#### Problem description
Find every line in the records below that contains "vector", and copy it.
***** Excerpted records
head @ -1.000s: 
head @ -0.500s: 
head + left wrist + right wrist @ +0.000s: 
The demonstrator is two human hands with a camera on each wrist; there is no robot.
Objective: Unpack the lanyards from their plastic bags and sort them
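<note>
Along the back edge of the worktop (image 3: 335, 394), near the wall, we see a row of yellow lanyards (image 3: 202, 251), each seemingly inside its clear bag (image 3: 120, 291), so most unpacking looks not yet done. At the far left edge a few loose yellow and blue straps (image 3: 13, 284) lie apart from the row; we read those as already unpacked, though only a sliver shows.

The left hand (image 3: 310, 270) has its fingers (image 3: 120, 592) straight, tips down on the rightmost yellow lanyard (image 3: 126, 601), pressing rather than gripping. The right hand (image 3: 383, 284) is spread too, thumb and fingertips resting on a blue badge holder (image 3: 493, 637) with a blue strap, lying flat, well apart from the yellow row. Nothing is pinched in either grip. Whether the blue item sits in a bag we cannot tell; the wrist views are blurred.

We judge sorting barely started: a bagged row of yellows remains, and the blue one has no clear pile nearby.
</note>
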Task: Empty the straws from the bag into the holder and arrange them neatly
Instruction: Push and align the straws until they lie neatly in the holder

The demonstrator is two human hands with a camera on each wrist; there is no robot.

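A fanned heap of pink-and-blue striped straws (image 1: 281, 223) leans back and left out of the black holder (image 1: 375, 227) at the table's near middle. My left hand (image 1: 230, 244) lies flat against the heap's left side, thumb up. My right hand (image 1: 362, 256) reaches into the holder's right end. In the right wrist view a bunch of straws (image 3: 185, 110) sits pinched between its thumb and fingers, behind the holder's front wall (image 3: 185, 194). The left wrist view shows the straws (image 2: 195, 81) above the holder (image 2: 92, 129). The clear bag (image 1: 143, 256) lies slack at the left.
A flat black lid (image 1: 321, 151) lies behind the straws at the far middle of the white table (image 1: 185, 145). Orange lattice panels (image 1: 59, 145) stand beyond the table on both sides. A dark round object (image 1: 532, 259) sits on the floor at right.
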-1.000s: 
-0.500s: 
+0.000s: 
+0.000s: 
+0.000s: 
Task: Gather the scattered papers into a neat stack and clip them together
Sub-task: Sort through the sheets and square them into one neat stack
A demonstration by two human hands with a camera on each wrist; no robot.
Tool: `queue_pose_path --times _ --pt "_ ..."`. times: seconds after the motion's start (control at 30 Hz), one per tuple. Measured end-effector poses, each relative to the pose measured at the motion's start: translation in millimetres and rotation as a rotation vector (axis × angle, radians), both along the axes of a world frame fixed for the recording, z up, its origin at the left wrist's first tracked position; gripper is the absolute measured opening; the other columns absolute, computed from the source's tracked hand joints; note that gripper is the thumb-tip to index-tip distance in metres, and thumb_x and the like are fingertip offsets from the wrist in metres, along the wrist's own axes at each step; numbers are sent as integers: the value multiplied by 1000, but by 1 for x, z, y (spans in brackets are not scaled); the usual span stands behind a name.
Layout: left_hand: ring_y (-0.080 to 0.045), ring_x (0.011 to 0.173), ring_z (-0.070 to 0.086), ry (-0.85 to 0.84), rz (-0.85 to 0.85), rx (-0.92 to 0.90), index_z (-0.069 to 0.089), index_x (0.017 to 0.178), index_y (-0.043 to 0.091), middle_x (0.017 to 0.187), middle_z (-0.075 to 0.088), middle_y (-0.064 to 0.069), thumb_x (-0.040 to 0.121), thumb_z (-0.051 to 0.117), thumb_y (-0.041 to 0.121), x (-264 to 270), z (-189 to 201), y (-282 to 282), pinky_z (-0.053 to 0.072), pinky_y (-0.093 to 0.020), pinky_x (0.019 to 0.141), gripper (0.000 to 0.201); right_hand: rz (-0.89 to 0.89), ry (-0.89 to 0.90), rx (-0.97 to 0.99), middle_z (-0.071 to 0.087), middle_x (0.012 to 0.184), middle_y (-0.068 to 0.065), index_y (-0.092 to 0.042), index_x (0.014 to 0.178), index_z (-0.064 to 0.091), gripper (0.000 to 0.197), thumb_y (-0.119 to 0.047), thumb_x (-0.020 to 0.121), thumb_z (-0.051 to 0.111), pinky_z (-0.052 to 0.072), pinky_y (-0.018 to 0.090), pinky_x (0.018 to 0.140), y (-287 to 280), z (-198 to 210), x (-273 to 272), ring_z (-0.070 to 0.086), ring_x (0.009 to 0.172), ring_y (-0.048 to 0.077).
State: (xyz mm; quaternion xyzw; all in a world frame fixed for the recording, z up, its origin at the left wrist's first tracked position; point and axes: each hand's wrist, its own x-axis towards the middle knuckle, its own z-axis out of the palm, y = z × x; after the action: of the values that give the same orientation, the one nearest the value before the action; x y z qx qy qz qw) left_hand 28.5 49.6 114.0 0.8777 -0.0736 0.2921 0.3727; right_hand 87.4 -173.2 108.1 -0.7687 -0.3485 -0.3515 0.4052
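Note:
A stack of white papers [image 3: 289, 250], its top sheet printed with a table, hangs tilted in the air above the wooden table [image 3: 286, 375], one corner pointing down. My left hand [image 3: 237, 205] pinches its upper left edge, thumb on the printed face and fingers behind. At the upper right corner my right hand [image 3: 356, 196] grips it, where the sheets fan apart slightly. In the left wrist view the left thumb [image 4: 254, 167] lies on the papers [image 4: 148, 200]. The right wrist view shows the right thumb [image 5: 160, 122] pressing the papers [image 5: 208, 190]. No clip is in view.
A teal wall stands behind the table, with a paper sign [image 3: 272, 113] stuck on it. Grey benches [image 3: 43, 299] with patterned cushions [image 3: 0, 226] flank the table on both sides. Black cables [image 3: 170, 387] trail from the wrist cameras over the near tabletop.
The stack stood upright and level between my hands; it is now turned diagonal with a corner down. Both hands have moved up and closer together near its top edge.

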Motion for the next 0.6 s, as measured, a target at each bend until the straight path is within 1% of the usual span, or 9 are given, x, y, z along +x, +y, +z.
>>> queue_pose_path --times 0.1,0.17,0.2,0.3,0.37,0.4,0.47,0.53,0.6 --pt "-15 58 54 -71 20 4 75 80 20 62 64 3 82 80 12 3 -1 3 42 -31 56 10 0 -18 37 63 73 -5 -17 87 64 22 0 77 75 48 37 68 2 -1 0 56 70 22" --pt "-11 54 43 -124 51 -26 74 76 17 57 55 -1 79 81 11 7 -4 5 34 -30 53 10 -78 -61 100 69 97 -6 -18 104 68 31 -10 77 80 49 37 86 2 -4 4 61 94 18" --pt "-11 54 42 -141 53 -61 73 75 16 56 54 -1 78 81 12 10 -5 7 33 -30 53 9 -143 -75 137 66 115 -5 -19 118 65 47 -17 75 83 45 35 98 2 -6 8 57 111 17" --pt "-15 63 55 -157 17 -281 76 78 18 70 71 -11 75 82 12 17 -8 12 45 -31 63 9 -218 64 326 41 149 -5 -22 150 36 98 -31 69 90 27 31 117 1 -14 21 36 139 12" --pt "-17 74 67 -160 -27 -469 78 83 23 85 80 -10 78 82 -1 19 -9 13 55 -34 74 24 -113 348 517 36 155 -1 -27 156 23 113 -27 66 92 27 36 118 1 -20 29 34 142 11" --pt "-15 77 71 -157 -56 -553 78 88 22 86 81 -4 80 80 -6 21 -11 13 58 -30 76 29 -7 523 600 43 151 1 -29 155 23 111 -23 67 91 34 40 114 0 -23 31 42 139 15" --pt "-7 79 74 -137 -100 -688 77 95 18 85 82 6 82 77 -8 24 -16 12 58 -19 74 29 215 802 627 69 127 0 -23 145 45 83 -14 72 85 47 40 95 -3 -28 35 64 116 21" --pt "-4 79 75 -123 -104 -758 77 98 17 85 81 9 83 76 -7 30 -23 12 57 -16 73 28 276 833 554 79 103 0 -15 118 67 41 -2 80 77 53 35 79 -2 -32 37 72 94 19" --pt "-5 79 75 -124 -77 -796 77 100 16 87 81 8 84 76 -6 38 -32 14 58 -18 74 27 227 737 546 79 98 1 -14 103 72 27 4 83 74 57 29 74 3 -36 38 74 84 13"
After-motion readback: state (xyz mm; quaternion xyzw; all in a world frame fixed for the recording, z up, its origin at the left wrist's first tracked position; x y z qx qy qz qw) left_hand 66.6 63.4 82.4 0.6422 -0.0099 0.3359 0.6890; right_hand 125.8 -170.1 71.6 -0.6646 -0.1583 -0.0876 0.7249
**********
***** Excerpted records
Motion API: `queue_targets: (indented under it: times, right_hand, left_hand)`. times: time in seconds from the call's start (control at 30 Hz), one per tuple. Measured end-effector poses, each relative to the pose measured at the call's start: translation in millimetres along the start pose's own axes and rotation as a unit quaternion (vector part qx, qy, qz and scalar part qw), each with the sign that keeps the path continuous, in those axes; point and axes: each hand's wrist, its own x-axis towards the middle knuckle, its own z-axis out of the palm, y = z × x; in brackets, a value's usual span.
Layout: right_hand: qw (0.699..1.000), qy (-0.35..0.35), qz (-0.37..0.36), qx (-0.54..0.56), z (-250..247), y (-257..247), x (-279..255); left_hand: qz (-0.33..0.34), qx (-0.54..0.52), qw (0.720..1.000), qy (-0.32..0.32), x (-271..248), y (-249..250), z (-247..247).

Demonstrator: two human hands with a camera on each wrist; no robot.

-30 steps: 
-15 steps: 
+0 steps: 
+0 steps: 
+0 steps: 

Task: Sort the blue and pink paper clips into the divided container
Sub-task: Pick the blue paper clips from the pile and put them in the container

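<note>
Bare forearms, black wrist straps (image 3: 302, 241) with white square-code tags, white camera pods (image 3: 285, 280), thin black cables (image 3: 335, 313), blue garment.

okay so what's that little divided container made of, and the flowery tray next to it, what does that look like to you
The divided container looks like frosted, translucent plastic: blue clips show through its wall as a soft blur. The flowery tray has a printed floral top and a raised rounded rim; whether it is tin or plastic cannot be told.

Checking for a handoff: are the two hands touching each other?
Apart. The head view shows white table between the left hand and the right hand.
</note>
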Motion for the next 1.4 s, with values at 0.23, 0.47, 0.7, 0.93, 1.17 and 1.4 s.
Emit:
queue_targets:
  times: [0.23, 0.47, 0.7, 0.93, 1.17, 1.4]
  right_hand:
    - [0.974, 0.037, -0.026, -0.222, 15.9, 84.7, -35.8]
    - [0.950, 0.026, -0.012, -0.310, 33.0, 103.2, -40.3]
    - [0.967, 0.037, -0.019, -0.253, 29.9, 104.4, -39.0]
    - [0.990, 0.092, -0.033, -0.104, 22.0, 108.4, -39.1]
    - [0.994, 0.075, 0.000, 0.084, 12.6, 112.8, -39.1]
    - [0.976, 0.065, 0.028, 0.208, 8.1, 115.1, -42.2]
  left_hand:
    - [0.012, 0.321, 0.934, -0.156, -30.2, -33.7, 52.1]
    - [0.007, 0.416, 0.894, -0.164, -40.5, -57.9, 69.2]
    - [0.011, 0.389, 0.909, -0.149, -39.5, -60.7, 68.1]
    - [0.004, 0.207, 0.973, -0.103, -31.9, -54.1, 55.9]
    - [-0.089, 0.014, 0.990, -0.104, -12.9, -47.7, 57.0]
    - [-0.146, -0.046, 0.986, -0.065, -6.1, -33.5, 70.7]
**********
#### Written solution
Tool: `queue_pose_path --times _ --pt "_ ..."`. times: seconds after the motion's start (control at 30 Hz), one per tuple. Measured end-effector poses, each relative to the pose measured at the motion's start: translation in millimetres and rotation as a rotation vector (axis × angle, radians), both along the axes of a world frame fixed for the recording, z up, its origin at the left wrist's first tracked position; gripper is the absolute measured opening; the other columns absolute, computed from the source's tracked hand joints; note that gripper is the thumb-tip to index-tip distance in metres, and thumb_x and the like are fingertip offsets from the wrist in metres, along the wrist's own axes at each step; numbers are sent as integers: the value multiplied by 1000, but by 1 for x, z, y (spans in brackets are not scaled); the usual span stands behind a name.
Motion API: `queue_targets: (indented under it: times, right_hand, left_hand)`. times: time in seconds from the call's start (control at 30 Hz), one per tuple. Measured end-effector poses, each relative to the pose measured at the call's start: translation in millimetres along the start pose's own axes and rotation as a unit quaternion (vector part qx, qy, qz and scalar part qw), each with the sign that keeps the path continuous, in those axes; point and axes: each hand's wrist, its own x-axis towards the middle knuckle, its own z-axis out of the palm, y = z × x; in brackets, a value's usual span.

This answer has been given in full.